• [Work required] Spot each line in the data below containing "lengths" and copy it.

═══ Source material

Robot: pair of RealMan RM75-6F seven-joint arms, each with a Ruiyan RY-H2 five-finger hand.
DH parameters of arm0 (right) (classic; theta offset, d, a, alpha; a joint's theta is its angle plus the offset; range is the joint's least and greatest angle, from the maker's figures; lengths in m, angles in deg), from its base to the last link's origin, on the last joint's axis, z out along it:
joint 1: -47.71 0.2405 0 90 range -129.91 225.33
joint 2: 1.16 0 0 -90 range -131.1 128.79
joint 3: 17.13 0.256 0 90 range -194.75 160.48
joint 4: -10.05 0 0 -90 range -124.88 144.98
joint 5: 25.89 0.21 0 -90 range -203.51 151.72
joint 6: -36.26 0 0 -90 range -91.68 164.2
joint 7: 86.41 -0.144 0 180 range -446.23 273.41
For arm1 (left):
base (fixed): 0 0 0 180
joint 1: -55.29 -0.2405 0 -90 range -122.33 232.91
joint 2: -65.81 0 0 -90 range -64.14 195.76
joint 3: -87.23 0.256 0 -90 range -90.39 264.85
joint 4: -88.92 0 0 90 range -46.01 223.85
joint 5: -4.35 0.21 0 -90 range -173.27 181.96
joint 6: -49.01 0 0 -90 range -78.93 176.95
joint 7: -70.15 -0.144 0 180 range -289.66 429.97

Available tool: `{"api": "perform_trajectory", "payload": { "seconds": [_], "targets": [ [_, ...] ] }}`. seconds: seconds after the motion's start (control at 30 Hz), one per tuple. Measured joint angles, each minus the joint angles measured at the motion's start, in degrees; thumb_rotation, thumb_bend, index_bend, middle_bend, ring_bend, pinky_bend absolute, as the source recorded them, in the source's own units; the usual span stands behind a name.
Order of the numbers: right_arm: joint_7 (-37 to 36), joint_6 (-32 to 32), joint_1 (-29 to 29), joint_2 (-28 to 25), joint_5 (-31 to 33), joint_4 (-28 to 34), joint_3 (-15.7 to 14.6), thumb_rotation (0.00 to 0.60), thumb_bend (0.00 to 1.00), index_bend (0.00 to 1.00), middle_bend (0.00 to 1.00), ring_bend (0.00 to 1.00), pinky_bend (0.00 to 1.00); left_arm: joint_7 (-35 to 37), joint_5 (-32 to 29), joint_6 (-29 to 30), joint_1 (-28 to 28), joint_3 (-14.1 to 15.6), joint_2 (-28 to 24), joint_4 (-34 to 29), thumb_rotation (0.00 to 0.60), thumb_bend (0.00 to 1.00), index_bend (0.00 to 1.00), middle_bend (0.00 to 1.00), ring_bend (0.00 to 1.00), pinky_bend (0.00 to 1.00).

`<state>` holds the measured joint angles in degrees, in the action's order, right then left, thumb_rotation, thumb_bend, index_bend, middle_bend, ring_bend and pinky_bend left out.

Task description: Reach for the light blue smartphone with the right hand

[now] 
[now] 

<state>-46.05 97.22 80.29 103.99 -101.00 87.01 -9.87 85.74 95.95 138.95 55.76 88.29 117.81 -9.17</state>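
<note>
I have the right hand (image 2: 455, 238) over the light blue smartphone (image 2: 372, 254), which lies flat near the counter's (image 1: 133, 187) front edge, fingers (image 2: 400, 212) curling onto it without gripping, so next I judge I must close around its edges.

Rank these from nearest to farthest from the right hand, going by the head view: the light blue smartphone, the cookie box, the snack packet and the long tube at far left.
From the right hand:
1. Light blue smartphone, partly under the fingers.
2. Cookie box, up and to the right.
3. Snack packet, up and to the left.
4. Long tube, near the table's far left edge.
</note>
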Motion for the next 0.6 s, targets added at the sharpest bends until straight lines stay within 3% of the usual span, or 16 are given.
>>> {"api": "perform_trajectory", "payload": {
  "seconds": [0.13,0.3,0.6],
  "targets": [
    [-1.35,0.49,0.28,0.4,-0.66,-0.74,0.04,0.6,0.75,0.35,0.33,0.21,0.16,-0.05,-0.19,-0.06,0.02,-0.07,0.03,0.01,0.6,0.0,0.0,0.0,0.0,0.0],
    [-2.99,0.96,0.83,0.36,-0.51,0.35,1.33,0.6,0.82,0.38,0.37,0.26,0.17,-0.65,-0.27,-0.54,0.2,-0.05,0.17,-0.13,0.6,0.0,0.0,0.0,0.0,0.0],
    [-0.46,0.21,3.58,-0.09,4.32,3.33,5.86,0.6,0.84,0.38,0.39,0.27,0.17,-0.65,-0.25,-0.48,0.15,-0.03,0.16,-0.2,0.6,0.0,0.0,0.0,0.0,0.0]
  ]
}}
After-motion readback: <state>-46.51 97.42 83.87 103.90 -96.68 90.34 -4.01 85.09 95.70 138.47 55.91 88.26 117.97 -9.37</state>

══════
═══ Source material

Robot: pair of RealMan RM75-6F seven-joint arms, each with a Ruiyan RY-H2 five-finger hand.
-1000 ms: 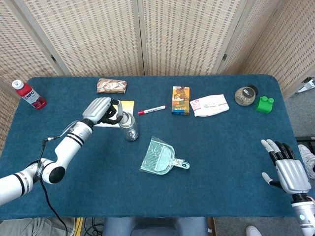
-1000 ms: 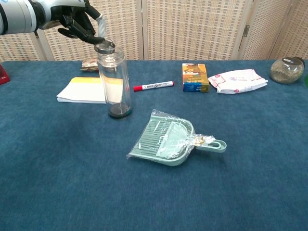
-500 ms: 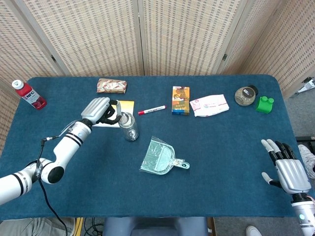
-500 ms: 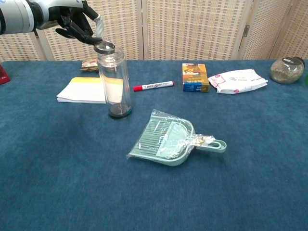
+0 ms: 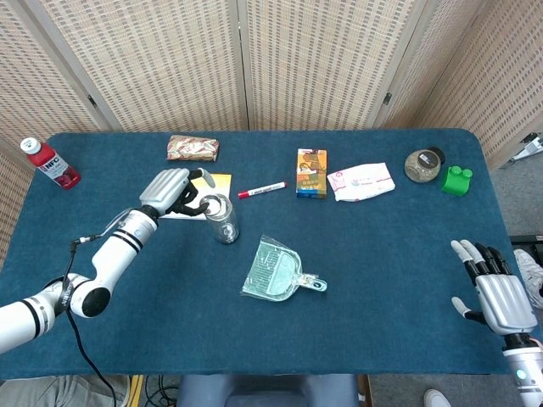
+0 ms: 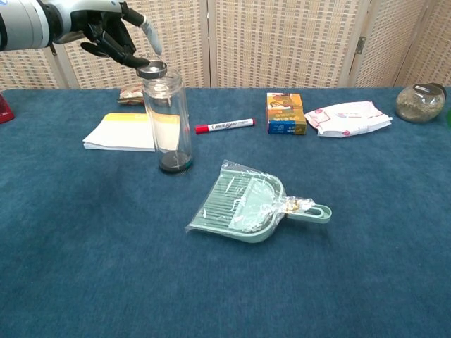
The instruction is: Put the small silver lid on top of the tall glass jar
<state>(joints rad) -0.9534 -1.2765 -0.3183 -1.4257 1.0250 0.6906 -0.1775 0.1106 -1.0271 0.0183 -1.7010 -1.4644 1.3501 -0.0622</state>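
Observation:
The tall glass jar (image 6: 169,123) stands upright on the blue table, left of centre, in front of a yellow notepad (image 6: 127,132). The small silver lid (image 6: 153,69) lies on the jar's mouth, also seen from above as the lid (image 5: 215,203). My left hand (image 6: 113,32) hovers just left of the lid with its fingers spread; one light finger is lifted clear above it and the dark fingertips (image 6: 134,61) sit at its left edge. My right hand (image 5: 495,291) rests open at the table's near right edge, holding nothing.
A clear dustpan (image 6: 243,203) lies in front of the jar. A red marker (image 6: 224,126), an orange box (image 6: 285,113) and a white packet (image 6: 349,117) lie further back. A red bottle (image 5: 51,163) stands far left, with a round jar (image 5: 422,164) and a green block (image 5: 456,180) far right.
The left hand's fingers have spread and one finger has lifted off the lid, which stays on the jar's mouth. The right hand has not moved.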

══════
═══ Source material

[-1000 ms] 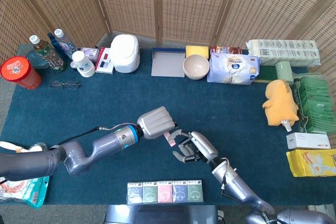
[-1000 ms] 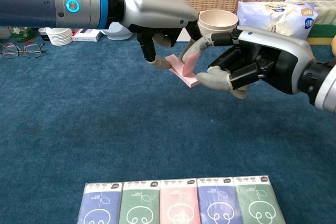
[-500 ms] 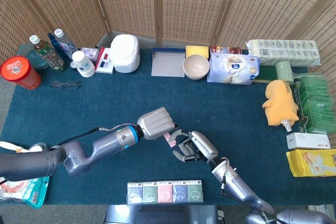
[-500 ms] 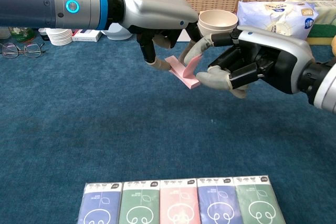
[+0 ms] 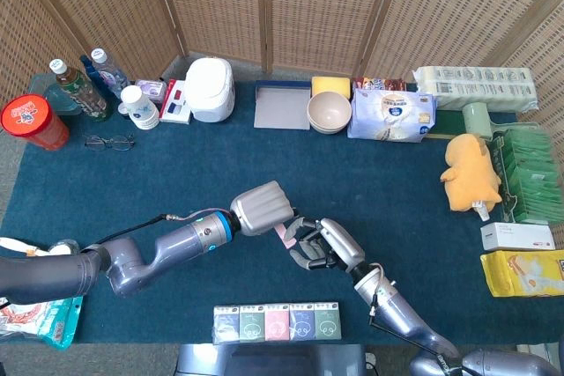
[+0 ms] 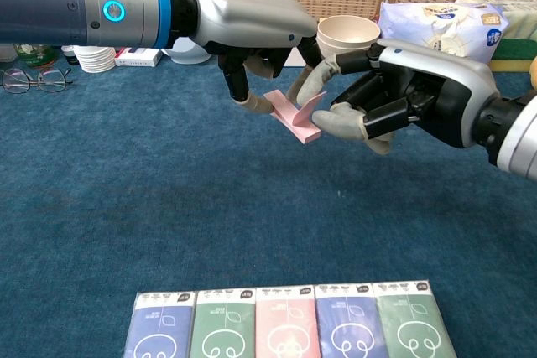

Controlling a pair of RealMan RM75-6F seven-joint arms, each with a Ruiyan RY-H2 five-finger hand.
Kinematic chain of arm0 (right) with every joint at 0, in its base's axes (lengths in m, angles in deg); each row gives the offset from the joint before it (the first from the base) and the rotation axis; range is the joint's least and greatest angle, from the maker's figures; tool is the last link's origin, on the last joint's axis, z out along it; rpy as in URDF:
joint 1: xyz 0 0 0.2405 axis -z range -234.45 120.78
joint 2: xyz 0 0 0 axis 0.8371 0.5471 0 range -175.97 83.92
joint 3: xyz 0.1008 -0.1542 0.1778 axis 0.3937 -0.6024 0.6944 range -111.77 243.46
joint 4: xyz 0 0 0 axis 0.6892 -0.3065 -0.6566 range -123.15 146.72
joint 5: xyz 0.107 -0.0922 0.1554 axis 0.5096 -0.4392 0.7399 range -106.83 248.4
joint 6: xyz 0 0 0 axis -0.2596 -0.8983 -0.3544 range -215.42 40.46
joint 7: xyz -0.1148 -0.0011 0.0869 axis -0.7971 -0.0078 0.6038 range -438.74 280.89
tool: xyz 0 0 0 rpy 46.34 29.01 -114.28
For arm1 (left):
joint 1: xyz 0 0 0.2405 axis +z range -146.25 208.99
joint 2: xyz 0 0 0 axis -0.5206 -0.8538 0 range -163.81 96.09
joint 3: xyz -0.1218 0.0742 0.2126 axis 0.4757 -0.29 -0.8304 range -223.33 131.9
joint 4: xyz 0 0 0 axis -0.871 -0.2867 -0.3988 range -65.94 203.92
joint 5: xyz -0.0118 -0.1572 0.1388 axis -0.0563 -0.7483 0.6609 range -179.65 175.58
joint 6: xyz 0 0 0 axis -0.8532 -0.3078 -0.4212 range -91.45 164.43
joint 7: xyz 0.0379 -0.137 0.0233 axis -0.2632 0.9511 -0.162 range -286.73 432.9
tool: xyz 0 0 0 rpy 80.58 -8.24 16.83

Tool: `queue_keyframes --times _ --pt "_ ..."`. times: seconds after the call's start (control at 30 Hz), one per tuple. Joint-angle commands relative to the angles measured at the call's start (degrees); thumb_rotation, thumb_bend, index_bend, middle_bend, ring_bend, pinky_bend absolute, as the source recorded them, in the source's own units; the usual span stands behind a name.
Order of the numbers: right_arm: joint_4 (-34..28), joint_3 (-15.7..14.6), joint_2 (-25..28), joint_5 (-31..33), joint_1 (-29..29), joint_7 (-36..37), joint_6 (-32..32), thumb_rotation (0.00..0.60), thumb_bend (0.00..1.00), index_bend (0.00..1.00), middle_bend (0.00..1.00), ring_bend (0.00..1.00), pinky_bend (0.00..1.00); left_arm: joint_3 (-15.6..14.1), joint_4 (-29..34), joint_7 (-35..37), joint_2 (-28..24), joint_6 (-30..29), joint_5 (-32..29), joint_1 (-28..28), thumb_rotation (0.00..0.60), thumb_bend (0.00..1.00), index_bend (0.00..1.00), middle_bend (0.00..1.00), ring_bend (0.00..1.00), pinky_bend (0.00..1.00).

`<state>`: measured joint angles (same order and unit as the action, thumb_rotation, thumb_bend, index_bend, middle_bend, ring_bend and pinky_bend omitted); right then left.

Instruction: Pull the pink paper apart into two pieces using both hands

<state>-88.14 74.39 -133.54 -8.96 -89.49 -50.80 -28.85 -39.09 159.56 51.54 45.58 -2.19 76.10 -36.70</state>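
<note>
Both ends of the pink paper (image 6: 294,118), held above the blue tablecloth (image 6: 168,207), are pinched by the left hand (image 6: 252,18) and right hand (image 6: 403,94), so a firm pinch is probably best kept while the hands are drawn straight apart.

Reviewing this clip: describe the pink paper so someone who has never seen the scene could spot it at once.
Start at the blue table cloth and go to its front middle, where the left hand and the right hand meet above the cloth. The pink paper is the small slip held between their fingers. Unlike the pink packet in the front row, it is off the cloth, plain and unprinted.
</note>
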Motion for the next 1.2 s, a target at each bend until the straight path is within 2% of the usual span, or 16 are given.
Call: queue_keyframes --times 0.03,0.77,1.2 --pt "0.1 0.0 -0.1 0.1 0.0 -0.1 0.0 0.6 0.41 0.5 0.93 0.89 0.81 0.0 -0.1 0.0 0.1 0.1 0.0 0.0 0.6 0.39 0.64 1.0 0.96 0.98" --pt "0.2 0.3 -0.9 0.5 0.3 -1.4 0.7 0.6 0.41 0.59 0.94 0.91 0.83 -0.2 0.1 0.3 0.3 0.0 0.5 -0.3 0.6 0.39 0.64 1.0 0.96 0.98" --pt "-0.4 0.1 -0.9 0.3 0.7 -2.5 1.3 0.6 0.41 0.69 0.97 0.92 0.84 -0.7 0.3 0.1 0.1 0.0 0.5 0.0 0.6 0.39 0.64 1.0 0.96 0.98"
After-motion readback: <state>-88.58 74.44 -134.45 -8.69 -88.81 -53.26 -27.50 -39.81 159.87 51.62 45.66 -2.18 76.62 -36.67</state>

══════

• [Exercise solution]
DH parameters of arm0 (right) (classic; theta offset, d, a, alpha; a joint's theta is its angle plus the offset; range is the joint's least and greatest angle, from the maker's figures; lengths in m, angles in deg), from its base to the last link's origin, on the last joint's axis, z out along it:
Kinematic chain of arm0 (right) with every joint at 0, in its base's axes (lengths in m, angles in deg); each row gives the offset from the joint before it (the first from the base) and the rotation axis; range is the joint's least and greatest angle, from the maker's figures; tool is the last link's origin, on the last joint's axis, z out along it; rpy as in URDF:

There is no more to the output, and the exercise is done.